23話 伍の試練
「次の試練は…“伍の試練”だな」とリュウクが地図を見ながら呟く。「管理者エイという者が待ち構えているらしい。彼は隠密の家系の出身で、気配を完全に消し去る技術を持っているそうだ。」
「まさに“見えない敵”というわけか…」颯はその情報に軽く息を飲んだ。戦闘経験を積み重ねてきた彼らでも、気配を消して襲ってくる敵に対してはどう立ち向かうか不安が残る。
「でも私たちも強くなってきているよ」とミアが微笑みかけた。「仲間で力を合わせれば、きっと乗り越えられる!」
彼女の言葉に、颯も少し勇気を取り戻す。次の試練への道は険しいが、諦めるつもりはなかった。
スカーレットを離れた一行は、広がる大平原を進む。道中で彼らは、次の試練の地「カサンドラの森」に向かう計画を立てていた。

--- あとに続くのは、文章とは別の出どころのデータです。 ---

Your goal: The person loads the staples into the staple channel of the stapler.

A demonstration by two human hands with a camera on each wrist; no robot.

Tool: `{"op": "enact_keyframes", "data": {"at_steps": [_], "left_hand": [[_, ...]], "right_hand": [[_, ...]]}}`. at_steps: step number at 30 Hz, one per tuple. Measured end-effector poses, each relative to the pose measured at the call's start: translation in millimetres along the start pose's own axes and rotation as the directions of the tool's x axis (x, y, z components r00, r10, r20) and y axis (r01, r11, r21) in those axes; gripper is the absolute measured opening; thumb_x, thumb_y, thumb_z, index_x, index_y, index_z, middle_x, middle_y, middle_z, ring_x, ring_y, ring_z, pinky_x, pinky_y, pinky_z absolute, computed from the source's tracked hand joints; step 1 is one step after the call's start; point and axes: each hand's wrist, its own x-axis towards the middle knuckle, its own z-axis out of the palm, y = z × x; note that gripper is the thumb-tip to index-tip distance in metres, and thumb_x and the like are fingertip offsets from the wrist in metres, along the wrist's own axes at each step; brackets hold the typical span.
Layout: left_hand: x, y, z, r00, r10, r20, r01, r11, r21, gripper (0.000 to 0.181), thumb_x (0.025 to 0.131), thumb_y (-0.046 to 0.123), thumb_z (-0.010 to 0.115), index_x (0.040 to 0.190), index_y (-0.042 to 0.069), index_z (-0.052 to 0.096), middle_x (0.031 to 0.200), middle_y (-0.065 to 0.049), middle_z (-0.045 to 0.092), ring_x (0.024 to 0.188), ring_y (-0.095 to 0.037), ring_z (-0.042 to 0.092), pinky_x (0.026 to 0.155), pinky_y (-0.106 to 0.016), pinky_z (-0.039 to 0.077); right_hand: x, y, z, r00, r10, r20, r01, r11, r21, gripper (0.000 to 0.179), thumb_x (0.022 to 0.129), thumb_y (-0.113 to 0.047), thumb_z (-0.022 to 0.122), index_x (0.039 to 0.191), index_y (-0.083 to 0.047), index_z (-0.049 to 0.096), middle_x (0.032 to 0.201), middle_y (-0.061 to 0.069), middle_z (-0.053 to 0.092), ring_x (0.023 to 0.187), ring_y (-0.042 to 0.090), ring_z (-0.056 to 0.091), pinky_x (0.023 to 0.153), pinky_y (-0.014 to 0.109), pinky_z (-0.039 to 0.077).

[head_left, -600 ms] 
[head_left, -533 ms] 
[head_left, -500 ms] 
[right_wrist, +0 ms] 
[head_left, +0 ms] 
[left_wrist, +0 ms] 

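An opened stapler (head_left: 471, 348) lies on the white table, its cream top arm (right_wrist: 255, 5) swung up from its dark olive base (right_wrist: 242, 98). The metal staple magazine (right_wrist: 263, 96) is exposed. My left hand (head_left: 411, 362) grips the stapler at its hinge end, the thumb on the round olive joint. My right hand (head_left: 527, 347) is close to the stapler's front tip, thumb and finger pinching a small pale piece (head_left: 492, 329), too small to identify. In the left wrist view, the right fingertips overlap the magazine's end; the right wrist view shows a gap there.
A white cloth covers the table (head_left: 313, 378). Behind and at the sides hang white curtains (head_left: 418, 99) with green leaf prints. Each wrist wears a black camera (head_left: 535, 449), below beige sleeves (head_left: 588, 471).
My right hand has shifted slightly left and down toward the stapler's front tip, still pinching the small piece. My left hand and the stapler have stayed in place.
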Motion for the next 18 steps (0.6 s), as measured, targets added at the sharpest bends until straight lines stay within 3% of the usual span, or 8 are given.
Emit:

そこは、エイが管理する場所として知られ、過去の冒険者たちが数多く挑んでは失敗してきた試練の地であった。
「しっぽ取り…ってことは、何かを奪い合う試練なのか?」颯は疑問を口にする。
「おそらくそうだろう」とリュウクが答える。「ただ、エイが隠密の技を使うなら、視覚に頼らず感覚だけで勝負する必要があるかもしれない。」
「なるほど…気配を探る訓練を積まなければならないか」とアルカナが冷静に分析した。
「エイはリミットも使えるらしいし、簡単な戦いではないな」と颯が言うと、仲間たちは一瞬緊張したが、ミアがすぐに柔らかな笑みを浮かべた。「でも、みんなで協力すればきっと勝てるはずよ!」
「そうだな、ミア。お前がいる限り、俺たちは何度でも立ち上がれる」と颯が微笑み返す。
ついに、颯たちはカサンドラの森の入口にたどり着いた。目の前に広がる暗い森は、どこか不気味な気配を漂わせている。
「この森の奥にエイが待っているんだな…」颯は目を細め、森の奥を見つめた。
「森の中では、視界も限られるだろう。気配を感じ取る訓練が必要になる」とリュウクが言い、全員が緊張を深める。
森に入る前に、一行はエイと対戦するための作戦を練った。まずは、エイの技を学び、それを自分たちの戦いに取り入れるための準備を整えることが重要だった。
「まずは探索して、エイの動きを探るのが先だな」とアルカナが提案し、皆が頷く。颯たちは、いよいよ試練へと足を踏み入れることになる。